Terms and Conditions

Novalis Terms and Conditions for Products and Services

 

  1. PLEASE READ THESE TERMS AND CONDITIONS VERY CAREFULLY. The customer (“Customer”) and Novalis (“Provider”) hereby agree to the following terms and conditions, which will be incorporated by reference into any contract for provision of product and/or service by PROVIDER. These Terms and Conditions (these “Terms”) represent the complete and final agreement between the customer and PROVIDER for the matters set forth herein. By placing an order with PROVIDER or a PROVIDER affiliate for products or services Customer agrees to be bound by and accepts these Terms unless Customer and PROVIDER have entered into a separate written agreement signed by a senior corporate officer of PROVIDER (a “Written Contract”), in which case the Written Contract will govern. Customer may issue an ordering document or purchase order for administrative purposes only. Additional or different terms contained in any such purchase order will be null and void. Terms contained in purchase orders, offers to buy, terms and conditions, and the like shall have no effect; any additional or different terms or conditions in any form delivered by Customer are hereby deemed to be material alternations and notice of objection to them and rejection of them is hereby given. In no event shall PROVIDER’s performance under a purchase order, statement of work or similar instrument be deemed to constitute acceptance of any terms and conditions other than as set forth herein. ANY DESCRIPTION OF THE TYPES OF PRODUCTS OR SERVICES AND RESULT THEREOF POSTED ON THE PROVIDER WEB SITE DO NOT CONSTITUTE PART OF THE AGREEMENT BETWEEN PROVIDER AND CUSTOMER.

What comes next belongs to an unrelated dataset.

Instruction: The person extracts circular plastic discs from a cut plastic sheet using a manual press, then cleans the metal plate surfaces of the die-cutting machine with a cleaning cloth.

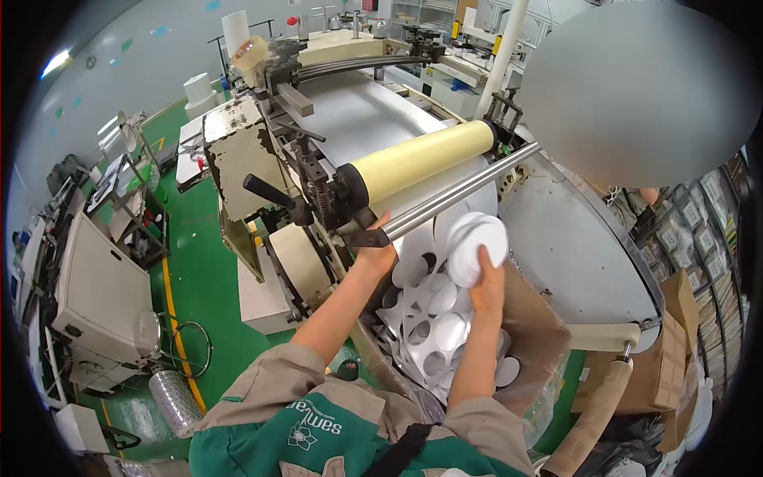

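My right hand (488, 288) grips a stack of round white discs (469, 242), its thumb lying over the top one. The stack is held over an open cardboard box (531, 334) lined with clear plastic. Inside the box lie many loose white discs (450, 330) and sheet scraps with round holes. My left hand (377, 253) is at the left end of a shiny metal bar (461, 191), right by its dark bracket. The bracket hides most of that hand's fingers. Just beyond the bar sits a yellow roller (425, 163).
White sheet material (358, 119) runs across the machine behind the roller. A black handle (269, 191) sticks out at its left. To the right are a grey metal panel (580, 238), a fabric-wrapped roller (592, 417) and cardboard boxes (636, 374). A white cabinet (103, 294) stands on the green floor.
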The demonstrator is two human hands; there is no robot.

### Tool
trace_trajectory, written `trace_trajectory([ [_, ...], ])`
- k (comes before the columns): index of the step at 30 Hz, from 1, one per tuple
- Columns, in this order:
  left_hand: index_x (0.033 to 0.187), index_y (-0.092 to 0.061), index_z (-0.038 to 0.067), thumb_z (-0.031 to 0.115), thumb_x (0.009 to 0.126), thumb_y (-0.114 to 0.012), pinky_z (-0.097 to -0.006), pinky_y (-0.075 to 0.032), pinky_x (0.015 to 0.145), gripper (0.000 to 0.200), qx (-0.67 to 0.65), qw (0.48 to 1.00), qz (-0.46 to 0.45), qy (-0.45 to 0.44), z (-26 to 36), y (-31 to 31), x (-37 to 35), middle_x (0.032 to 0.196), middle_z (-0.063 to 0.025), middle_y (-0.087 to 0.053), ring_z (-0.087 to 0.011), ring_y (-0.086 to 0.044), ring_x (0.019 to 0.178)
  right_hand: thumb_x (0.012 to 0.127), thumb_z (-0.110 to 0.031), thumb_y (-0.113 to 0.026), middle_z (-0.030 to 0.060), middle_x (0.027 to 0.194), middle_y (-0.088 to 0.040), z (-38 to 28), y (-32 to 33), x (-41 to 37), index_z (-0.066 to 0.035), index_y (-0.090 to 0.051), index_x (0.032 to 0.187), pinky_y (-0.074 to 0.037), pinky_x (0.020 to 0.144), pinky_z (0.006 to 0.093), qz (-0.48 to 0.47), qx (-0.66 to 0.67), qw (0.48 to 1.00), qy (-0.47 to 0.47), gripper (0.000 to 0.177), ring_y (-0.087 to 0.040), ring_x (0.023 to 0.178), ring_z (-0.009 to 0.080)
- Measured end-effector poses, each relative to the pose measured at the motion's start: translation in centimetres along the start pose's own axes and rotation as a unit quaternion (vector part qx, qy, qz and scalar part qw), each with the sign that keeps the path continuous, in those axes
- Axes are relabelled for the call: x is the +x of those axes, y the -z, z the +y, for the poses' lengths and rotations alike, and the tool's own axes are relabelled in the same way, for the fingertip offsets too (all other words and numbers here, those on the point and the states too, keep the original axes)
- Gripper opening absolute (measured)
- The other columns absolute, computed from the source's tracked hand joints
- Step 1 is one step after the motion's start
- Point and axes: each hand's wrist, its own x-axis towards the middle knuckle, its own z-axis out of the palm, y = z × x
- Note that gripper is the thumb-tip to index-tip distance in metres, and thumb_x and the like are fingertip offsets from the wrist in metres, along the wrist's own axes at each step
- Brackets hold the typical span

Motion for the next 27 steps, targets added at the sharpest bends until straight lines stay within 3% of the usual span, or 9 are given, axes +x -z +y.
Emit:
trace_trajectory([
  [4, 0.117, -0.050, 0.005, 0.026, 0.093, -0.049, -0.0370, -0.039, 0.096, 0.032, 0.205, 0.977, 0.058, -0.009, -3.4, 0.9, -2.0, 0.119, -0.0057, -0.054, -0.0188, -0.051, 0.110, 0.081, -0.010, -0.067, 0.0084, 0.112, -0.059, 2.6, -3.1, 1.1, 0.004, -0.052, 0.116, -0.043, 0.089, 0.0313, -0.098, -0.128, 0.987, -0.017, 0.041, -0.055, 0.102, 0.0178],
  [7, 0.118, -0.049, 0.004, 0.027, 0.092, -0.051, -0.0356, -0.041, 0.094, 0.035, 0.202, 0.976, 0.055, 0.057, -3.3, 0.8, -4.0, 0.114, -0.0050, -0.057, -0.0171, -0.053, 0.106, 0.080, -0.006, -0.065, 0.0089, 0.112, -0.058, 4.1, -2.8, 1.2, 0.004, -0.052, 0.117, -0.041, 0.088, 0.0285, -0.127, -0.192, 0.973, -0.014, 0.040, -0.054, 0.101, 0.0169],
  [13, 0.112, -0.051, 0.003, 0.019, 0.093, -0.049, -0.0325, -0.046, 0.090, 0.025, 0.182, 0.979, 0.076, -0.047, -1.5, -0.6, -2.8, 0.110, -0.0060, -0.056, -0.0172, -0.054, 0.102, 0.087, -0.012, -0.059, 0.0120, 0.118, -0.053, 2.6, 3.0, 0.5, 0.004, -0.044, 0.125, -0.043, 0.092, 0.0353, 0.068, -0.063, 0.996, 0.009, 0.044, -0.053, 0.107, 0.0230],
  [14, 0.094, -0.052, 0.004, 0.016, 0.091, -0.051, -0.0290, -0.044, 0.091, 0.012, 0.145, 0.982, 0.089, -0.077, -1.2, -2.0, -3.3, 0.090, -0.0033, -0.054, -0.0147, -0.054, 0.091, 0.087, -0.014, -0.059, 0.0126, 0.119, -0.053, 1.9, 3.8, 0.5, 0.004, -0.044, 0.125, -0.043, 0.093, 0.0365, 0.087, 0.020, 0.996, -0.011, 0.045, -0.053, 0.108, 0.0239],
  [15, 0.094, -0.052, 0.004, 0.016, 0.091, -0.051, -0.0288, -0.042, 0.092, 0.012, 0.119, 0.987, 0.076, -0.078, -0.8, -2.0, -2.8, 0.091, -0.0037, -0.053, -0.0147, -0.054, 0.090, 0.087, -0.015, -0.059, 0.0131, 0.120, -0.053, 1.3, 3.9, 0.4, 0.003, -0.043, 0.125, -0.044, 0.094, 0.0376, 0.107, 0.105, 0.988, -0.029, 0.045, -0.053, 0.108, 0.0249],
  [21, 0.101, -0.052, 0.003, 0.020, 0.092, -0.052, -0.0282, -0.038, 0.087, 0.020, -0.003, 0.998, 0.025, -0.051, -0.4, -1.8, -1.3, 0.094, -0.0045, -0.054, -0.0133, -0.051, 0.092, 0.085, -0.013, -0.062, 0.0129, 0.119, -0.053, 0.8, 1.3, 1.6, 0.005, -0.044, 0.124, -0.045, 0.092, 0.0364, 0.040, 0.034, 0.998, -0.039, 0.046, -0.054, 0.107, 0.0249],
  [24, 0.115, -0.050, 0.003, 0.023, 0.092, -0.051, -0.0301, -0.034, 0.095, 0.030, -0.021, 0.999, -0.022, -0.019, -2.6, 5.7, 3.5, 0.113, -0.0059, -0.054, -0.0159, -0.049, 0.108, 0.081, -0.009, -0.066, 0.0133, 0.116, -0.054, 2.2, -1.8, 2.2, 0.008, -0.045, 0.121, -0.044, 0.091, 0.0339, -0.013, 0.028, 0.999, -0.045, 0.049, -0.054, 0.105, 0.0232],
  [26, 0.113, -0.053, 0.005, 0.024, 0.092, -0.051, -0.0277, -0.034, 0.095, 0.028, 0.071, 0.990, 0.090, -0.086, -2.4, 0.9, -0.1, 0.113, -0.0028, -0.055, -0.0134, -0.048, 0.111, 0.082, -0.007, -0.065, 0.0100, 0.115, -0.057, 3.3, -2.8, 2.7, 0.003, -0.048, 0.120, -0.047, 0.088, 0.0338, -0.022, -0.002, 0.999, -0.050, 0.043, -0.057, 0.103, 0.0211],
  [27, 0.114, -0.052, 0.005, 0.025, 0.093, -0.050, -0.0287, -0.034, 0.096, 0.030, 0.106, 0.988, 0.066, -0.087, -3.1, 0.3, -1.0, 0.113, -0.0033, -0.056, -0.0152, -0.048, 0.110, 0.081, -0.007, -0.065, 0.0099, 0.115, -0.057, 3.5, -3.8, 2.4, 0.003, -0.048, 0.120, -0.046, 0.089, 0.0330, -0.030, -0.014, 0.998, -0.053, 0.044, -0.056, 0.104, 0.0207],
])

  1. Orders. Orders are not binding until accepted by PROVIDER. As order delivery times are estimates only, PROVIDER is not liable for any delays that are beyond its control. Approvals for order cancellations, suspensions or alterations are subject to manufacturer policies and guidelines and PROVIDER’s ability, pursuant to those policies and guidelines, to cancel/suspend orders to its suppliers. Prior to the shipment, except for products that have been irreversibly configured or customized, customer may cancel, suspend or alter all or a portion of an order. An alteration includes: (i) changing a location for delivery, (ii) modifying the quantity of the product to be delivered, (iii) changing the requested delivery date, or (iv) correcting any typographical or clerical errors.

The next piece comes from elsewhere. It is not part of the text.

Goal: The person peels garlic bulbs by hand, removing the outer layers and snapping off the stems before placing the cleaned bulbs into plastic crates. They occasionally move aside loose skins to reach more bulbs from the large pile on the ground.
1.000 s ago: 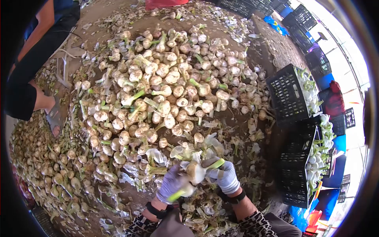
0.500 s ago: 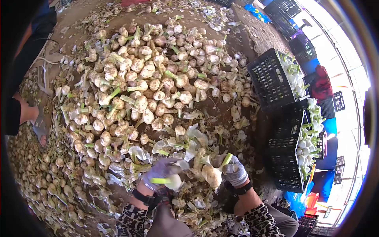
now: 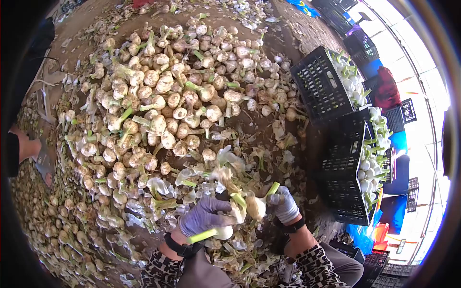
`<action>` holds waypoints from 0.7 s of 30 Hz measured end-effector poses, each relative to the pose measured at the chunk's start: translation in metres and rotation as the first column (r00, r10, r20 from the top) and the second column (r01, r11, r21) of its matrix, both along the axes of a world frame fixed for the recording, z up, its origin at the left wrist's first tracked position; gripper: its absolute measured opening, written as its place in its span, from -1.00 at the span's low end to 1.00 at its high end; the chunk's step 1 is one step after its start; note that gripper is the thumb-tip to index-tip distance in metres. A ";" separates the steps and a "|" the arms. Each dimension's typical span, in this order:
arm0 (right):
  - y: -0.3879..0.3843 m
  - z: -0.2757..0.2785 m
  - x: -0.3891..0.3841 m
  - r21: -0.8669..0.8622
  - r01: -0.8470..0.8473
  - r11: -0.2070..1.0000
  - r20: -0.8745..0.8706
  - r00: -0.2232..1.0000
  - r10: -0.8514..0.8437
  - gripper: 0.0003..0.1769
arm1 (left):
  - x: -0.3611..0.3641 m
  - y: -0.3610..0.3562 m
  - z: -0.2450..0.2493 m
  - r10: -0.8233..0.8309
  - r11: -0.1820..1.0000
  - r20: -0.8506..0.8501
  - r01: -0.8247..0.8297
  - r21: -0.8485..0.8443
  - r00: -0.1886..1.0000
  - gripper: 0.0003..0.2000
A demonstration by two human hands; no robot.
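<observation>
My left hand point(image 3: 205, 214), in a pale glove, is closed around a clean white garlic bulb point(image 3: 224, 233) whose green stem sticks out below the palm. Its fingertips also meet loose skin on a second, brownish garlic bulb point(image 3: 256, 208). That bulb hangs by its green stem point(image 3: 273, 188) from my right hand point(image 3: 284, 205), also gloved, with the fingers pinched on the stem. Torn papery skin point(image 3: 224, 176) stands blurred just above the fingers of my left hand. Beyond both hands spreads a heap of unpeeled garlic point(image 3: 165, 108).
Two black crates, a far one point(image 3: 322, 86) and a near one point(image 3: 342, 168), hold white garlic with stems on the right. Another person's foot point(image 3: 44, 158) is at the left edge. Peelings point(image 3: 240, 261) litter the ground around my legs. More crates and blue containers point(image 3: 394, 213) stand farther right.
My left hand has moved right and up to the bulb at my right hand, still holding the clean bulb. Skin now pulls away from the brownish bulb. The whole view has shifted slightly.
</observation>
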State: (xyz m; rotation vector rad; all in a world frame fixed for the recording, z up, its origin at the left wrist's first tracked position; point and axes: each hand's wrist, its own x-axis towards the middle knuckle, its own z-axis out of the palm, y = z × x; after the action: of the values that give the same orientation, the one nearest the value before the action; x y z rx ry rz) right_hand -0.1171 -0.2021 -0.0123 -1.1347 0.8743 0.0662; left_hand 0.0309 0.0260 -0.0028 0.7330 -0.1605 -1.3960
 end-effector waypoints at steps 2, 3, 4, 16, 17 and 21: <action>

  1. Pricing. Prices for products and services shall be as identified in an order accepted by PROVIDER. PROVIDER strives to provide its customers with pricing that is competitive based on the circumstances at the time that an order is placed. However, pricing is subject to variation based on manufacturer discounts and price list changes, order volume, specific services and personnel provided, the circumstances and needs of each customer, and other factors. PROVIDER CANNOT AND DOES NOT MAKE GUARANTEES REGARDING THE PRICING OR RELATED TERMS APPLICABLE TO AN ORDER. NO COMPARATIVE PRICE GUARANTY, PRICE WARRANTY, “MOST FAVORED CUSTOMER” PROVISION OR SIMILAR PRICING COMMITMENT SHALL APPLY TO ORDERS ACCEPTED BY PROVIDER, AND ANY SUCH TERMS THAT MAY BE SET FORTH IN A PURCHASE ORDER OR SIMILAR INSTRUMENT ARE HEREBY REJECTED.

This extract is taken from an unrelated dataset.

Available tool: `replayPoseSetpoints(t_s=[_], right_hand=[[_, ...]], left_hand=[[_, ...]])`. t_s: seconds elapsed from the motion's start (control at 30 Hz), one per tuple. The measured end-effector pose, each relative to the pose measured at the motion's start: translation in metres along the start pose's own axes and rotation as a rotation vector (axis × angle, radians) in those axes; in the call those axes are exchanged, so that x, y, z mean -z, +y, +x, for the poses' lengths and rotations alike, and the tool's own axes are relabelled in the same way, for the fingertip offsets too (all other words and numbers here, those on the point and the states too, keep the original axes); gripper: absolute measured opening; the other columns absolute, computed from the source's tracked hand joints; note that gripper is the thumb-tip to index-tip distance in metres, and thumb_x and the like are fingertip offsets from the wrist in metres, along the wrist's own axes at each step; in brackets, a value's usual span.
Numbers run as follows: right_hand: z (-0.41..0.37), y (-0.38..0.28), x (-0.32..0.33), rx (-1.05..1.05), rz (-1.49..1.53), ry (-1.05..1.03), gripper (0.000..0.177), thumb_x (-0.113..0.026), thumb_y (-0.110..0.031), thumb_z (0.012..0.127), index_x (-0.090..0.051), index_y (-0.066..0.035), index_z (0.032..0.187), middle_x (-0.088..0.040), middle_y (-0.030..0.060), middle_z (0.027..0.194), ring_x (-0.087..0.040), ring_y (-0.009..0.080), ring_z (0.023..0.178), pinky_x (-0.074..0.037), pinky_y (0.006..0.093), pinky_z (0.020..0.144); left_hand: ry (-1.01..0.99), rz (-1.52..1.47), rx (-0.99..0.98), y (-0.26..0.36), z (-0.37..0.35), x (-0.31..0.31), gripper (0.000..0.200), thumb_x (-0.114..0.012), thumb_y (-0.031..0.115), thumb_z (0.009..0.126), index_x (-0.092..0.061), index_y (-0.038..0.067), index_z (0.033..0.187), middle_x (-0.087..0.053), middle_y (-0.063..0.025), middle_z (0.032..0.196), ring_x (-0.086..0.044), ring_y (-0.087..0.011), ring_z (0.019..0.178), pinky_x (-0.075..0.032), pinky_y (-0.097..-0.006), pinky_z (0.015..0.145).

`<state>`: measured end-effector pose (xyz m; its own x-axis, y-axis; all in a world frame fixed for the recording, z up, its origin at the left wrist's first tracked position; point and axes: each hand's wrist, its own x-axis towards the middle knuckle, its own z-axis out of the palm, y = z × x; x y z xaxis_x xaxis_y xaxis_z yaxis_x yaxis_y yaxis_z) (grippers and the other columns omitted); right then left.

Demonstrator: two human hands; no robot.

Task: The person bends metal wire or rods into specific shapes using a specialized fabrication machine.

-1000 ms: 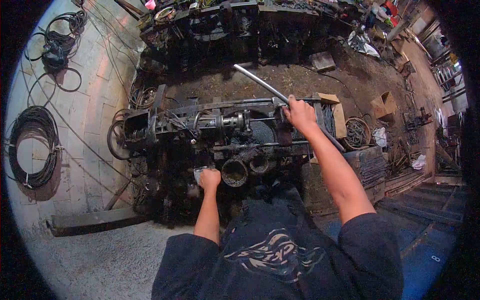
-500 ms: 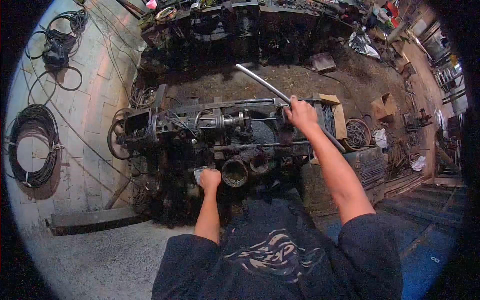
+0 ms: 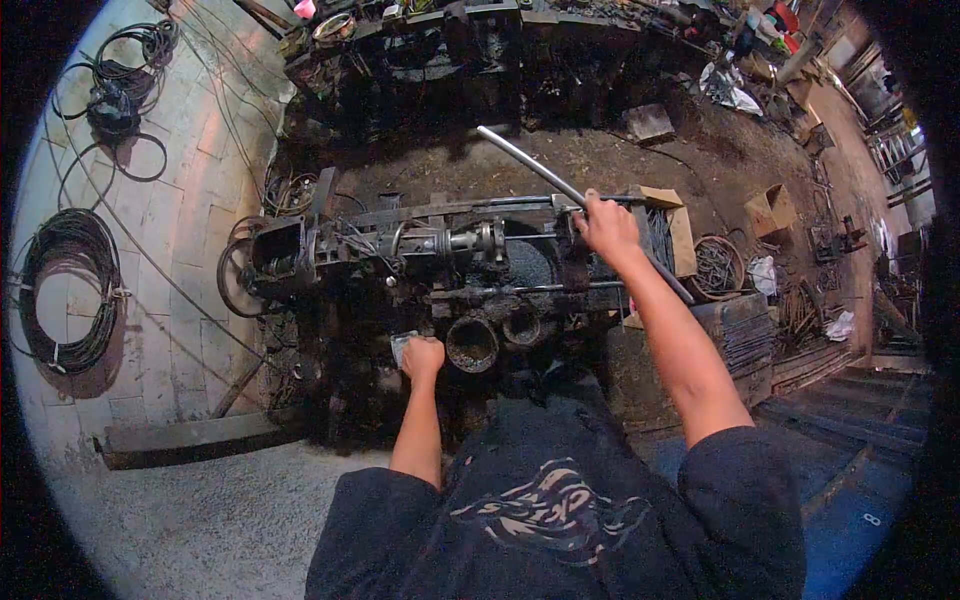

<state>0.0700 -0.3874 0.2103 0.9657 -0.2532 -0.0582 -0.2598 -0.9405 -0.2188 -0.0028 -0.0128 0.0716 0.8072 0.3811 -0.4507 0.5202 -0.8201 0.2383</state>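
My right hand (image 3: 608, 232) is closed at the right end of the machine, by a long metal bar (image 3: 530, 163) that slants up to the left. The fingers appear wrapped round this bar. My left hand (image 3: 424, 357) is closed at the near side of the machine, with a small pale grey piece (image 3: 401, 347) showing at its left edge; what that piece is cannot be made out. Between the hands lie the greasy machine's rails (image 3: 560, 290) and shaft (image 3: 465, 241). Two round containers (image 3: 472, 345) sit just right of my left hand.
Coils of black cable (image 3: 68, 290) lie on the pale floor at left, near a beam (image 3: 190, 437). A cluttered bench (image 3: 460, 40) runs along the far side. At right are a cardboard box (image 3: 770, 211), a round basket (image 3: 716, 268) and stacked rods (image 3: 745, 335).
The whole view has shifted slightly. Both hands keep nearly the same places and grips, and the bar keeps its slant.
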Motion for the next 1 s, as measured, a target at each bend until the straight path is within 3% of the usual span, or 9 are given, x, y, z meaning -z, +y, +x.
replayPoseSetpoints(t_s=[0.67, 0.73, 0.87, 1.0], right_hand=[[0.002, 0.008, -0.004, 0.01, -0.01, 0.007, 0.035, -0.062, -0.033, 0.086, -0.052, -0.005, 0.103, -0.066, 0.0208, 0.081, -0.066, 0.0404, 0.08, -0.052, 0.0501, 0.069], [0.002, 0.01, -0.007, 0.024, -0.015, 0.028, 0.043, -0.061, -0.039, 0.086, -0.053, -0.004, 0.111, -0.066, 0.0215, 0.081, -0.065, 0.0408, 0.077, -0.052, 0.0515, 0.066], [0.001, 0.006, -0.005, 0.005, -0.009, 0.014, 0.036, -0.063, -0.033, 0.085, -0.053, -0.004, 0.105, -0.066, 0.0213, 0.082, -0.066, 0.0404, 0.079, -0.052, 0.0503, 0.068], [0.002, 0.01, -0.007, 0.018, -0.016, 0.032, 0.042, -0.062, -0.039, 0.085, -0.054, -0.006, 0.11, -0.066, 0.0198, 0.081, -0.065, 0.04, 0.078, -0.052, 0.0512, 0.066]], left_hand=[[-0.003, 0.034, 0.013, 0.008, -0.01, 0.01, 0.035, -0.052, 0.028, 0.083, -0.069, 0.003, 0.099, -0.065, -0.0234, 0.104, -0.062, -0.0406, 0.1, -0.048, -0.0482, 0.087], [0.002, 0.036, 0.018, 0.006, -0.01, 0.01, 0.034, -0.052, 0.028, 0.084, -0.069, 0.003, 0.099, -0.066, -0.0235, 0.104, -0.062, -0.0408, 0.099, -0.048, -0.0482, 0.087], [0.024, 0.03, -0.009, -0.007, 0.005, -0.006, 0.033, -0.052, 0.027, 0.083, -0.07, 0.003, 0.097, -0.066, -0.0238, 0.103, -0.062, -0.0411, 0.099, -0.048, -0.0488, 0.087], [0.019, 0.021, -0.003, -0.003, 0.001, -0.002, 0.033, -0.052, 0.027, 0.082, -0.07, 0.002, 0.096, -0.066, -0.0236, 0.102, -0.062, -0.0414, 0.098, -0.048, -0.0489, 0.087]])
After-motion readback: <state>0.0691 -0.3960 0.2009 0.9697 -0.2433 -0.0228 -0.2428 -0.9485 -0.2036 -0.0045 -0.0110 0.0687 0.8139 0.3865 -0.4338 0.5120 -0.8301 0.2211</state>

  1. Title, Ownership and Inspection. Title to product is retained by PROVIDER until the product is paid for in full by the customer. Subject to full and final payment and except for any confidential or proprietary materials in which PROVIDER or its supplier(s) has a pre-existing intellectual property interest (“Existing Materials”), any and all deliverables provided as a result of the performance of services (the “Work Product”), shall be deemed to be a “work for hire”. To the extent that Existing Materials are incorporated in Work Products, PROVIDER grants to customer and its Affiliates a royalty-free, irrevocable, worldwide, non-exclusive, perpetual right to use, modify and prepare derivative works of such Existing Materials and to use and display such Existing Materials, with full rights to authorize others to do the same but subject to any supplier restrictions and only to the extent required to utilize the Work Product in accordance with the ownership rights granted in this Agreement. Loss or damage that occurs during shipping by a carrier selected by PROVIDER shall be PROVIDER’s sole responsibility; loss or damage that occurs during shipping by a carrier selected by customer shall be customer’s sole responsibility. If damaged products are accepted from the carrier, such damage should be noted on the carrier delivery record. Customer should save the product and the original box/packaging and notify PROVIDER to arrange for a carrier inspection and a pickup of damaged products. Please notify your account executive of any damaged shipping containers within the first two (2) days of receipt. Two (2) days is considered a reasonable time period to conduct the visual inspection of the shipping container, and failure to provide such notice will constitute acceptance in full. Customer also shall notify PROVIDER of any order shortages or any concealed damages within seven (7) business days. These notification timeframes are necessary so that PROVIDER may assist customer on a timely basis in obtaining the benefit of any manufacturer warranties as well as filing any shipping claims with the carrier, as applicable.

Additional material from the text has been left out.